Figure 2. Platelet-derived HMGB1 is critical for platelet aggregation, small vessel thrombosis, NET formation, and recruitment of innate immune cells during trauma/hemorrhagic shock.

(A) Expression of HMGB1 on the surface of circulating platelets is increased in trauma patients as compared with healthy subjects. (B) Systemic aggregation of circulating platelets is upregulated in Hmgb1 Flox mice 30 minutes after induction of experimental trauma/hemorrhagic shock as compared with Hmgb1 Pf4 mice. (C) Small vessel thrombi (H&E staining) and (D) CD41-positive platelet aggregates (immunofluorescence staining and quantification of platelets) are detected in lungs and livers of Hmgb1 Flox mice but not in or only very little in Hmgb1 Pf4 mice after trauma/hemorrhagic shock. Arrows indicate small vessel thrombus formation and vascular congestion. Scale bar: 200 μm (C, top row), 100 μm (C, bottom row, and D, top rows), 50 μm (D, bottom rows). (E) CitH3-positive NETs and Ly6G-positive immune cell infiltrates are decreased in lungs of Hmgb1 Pf4 animals subjected to trauma/hemorrhagic shock compared with Hmgb1 Flox mice subjected to trauma/hemorrhagic shock (immunofluorescence staining and quantification). Scale bar: 10 μm. Data show mean ± SD for (A) n = 4 patients or (B–E) n ≥ 4 mice per group from at least 3 separate experiments in all studies. *P < 0.05, **P < 0.01, ***P < 0.001 (Student’s t test in B, D, and E; 1-way ANOVA with Tukey’s post-hoc test in A).

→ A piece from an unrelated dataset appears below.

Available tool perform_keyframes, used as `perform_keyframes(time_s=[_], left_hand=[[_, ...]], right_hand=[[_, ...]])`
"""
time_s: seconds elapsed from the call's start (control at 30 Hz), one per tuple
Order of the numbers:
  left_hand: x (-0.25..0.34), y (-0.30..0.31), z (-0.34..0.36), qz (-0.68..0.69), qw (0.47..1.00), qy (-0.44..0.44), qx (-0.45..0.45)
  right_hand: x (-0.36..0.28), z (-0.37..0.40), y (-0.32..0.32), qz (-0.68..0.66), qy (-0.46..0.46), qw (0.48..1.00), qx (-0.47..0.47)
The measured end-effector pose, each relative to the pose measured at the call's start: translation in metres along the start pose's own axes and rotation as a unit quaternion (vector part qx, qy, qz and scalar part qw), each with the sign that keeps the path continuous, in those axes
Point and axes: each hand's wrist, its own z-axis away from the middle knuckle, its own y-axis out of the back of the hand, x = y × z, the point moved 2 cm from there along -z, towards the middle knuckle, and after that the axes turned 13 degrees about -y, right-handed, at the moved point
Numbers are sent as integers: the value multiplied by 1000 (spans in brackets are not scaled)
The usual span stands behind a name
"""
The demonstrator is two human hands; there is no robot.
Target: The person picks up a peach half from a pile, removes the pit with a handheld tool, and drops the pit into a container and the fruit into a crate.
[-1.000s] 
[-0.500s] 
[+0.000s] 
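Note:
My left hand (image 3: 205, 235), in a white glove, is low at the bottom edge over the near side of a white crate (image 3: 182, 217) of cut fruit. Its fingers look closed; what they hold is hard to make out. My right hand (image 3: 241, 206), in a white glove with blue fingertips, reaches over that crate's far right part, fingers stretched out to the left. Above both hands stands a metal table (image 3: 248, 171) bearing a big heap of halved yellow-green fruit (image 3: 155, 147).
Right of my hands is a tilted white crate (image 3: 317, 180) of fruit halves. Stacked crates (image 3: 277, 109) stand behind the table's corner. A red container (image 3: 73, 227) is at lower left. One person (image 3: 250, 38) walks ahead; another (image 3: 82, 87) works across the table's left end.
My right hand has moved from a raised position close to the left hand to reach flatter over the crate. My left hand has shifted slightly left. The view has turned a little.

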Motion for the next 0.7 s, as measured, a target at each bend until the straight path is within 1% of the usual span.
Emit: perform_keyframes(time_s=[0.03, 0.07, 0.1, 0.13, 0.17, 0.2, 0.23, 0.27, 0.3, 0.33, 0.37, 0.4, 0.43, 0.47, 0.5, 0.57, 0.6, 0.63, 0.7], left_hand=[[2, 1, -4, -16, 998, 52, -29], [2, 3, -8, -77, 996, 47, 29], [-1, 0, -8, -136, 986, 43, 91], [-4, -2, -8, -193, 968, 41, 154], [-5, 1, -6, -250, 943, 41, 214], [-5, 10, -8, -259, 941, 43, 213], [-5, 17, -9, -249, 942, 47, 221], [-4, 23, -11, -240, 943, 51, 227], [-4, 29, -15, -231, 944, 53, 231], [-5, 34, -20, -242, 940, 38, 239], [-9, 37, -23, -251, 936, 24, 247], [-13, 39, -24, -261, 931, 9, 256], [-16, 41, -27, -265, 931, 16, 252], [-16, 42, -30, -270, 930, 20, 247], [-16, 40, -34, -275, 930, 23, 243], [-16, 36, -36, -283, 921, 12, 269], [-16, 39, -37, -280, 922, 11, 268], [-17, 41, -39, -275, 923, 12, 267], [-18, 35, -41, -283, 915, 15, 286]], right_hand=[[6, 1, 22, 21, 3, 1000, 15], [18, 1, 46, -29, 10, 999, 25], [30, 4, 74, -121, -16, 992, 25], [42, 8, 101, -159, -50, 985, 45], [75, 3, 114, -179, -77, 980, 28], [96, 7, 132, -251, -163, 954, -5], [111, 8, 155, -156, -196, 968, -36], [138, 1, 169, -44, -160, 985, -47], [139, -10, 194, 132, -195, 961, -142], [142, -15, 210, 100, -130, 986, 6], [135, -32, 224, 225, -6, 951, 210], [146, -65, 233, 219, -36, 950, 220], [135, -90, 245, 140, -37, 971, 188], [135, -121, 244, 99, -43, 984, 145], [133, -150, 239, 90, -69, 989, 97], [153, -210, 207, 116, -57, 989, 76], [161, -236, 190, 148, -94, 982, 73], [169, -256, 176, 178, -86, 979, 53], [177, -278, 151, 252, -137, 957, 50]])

Figure 1. Platelet-derived HMGB1 promotes platelet aggregation and thrombus formation.

(A) Hmgb1 Pf4 mice have prolonged bleeding time compared with Hmgb1 Flox control mice. (B) PT, (C) aPTT, and (D) TT are not altered in Hmgb1 Pf4 mice as compared with control mice. (E and F) Reduction in collagen-induced platelet aggregation in Hmgb1 Pf4 mice. (G) Blood derived from Hmgb1 Pf4 mice is less thrombogenic in a flow chamber system. Exogenous HMGB1 increases thrombus formation in blood from both Hmgb1 Pf4 and Hmgb1 Flox mice. (H–J) FeCl₃-induced thrombus formation is inhibited in Hmgb1 Pf4 mice, with (H) improved blood flow and (I) prolonged time to vessel occlusion (as measured by laser Doppler imaging, quantified in J). (K) Immunofluorescence staining of thrombi from Hmgb1 Flox control mice demonstrates large clusters of CD41-positive platelets and surrounding deposition of HMGB1 overlying a fibrinogen network. Thrombi from Hmgb1 Pf4 animals show smaller clusters without HMGB1 expression. Scale bar: 100 μm (top row), 40 μm (bottom row). (L) Ly6G-positive immune cell infiltrates and citH3-positive NETs detected in FeCl₃-induced thrombi from Hmgb1 Flox mice but not Hmgb1 Pf4 mice. Scale bar: 100 μm (top row), 40 μm (bottom row). (M) Western blot of clots isolated from Hmgb1 Pf4 mice reveals almost no expression of HMGB1 as compared with control. Data show mean ± SD from at least 3 separate experiments and (B–D) n = 3, (G, H, and J) n = 4, (F) n = 5, and (A) n = 12 mice per group. (E, I, and K–M) Representative images from at least 4 mice per group. *P < 0.05, **P < 0.01, ***P < 0.001 (Student’s t test in A–D, F, H, and J; 1-way ANOVA with Tukey’s post-hoc test in G).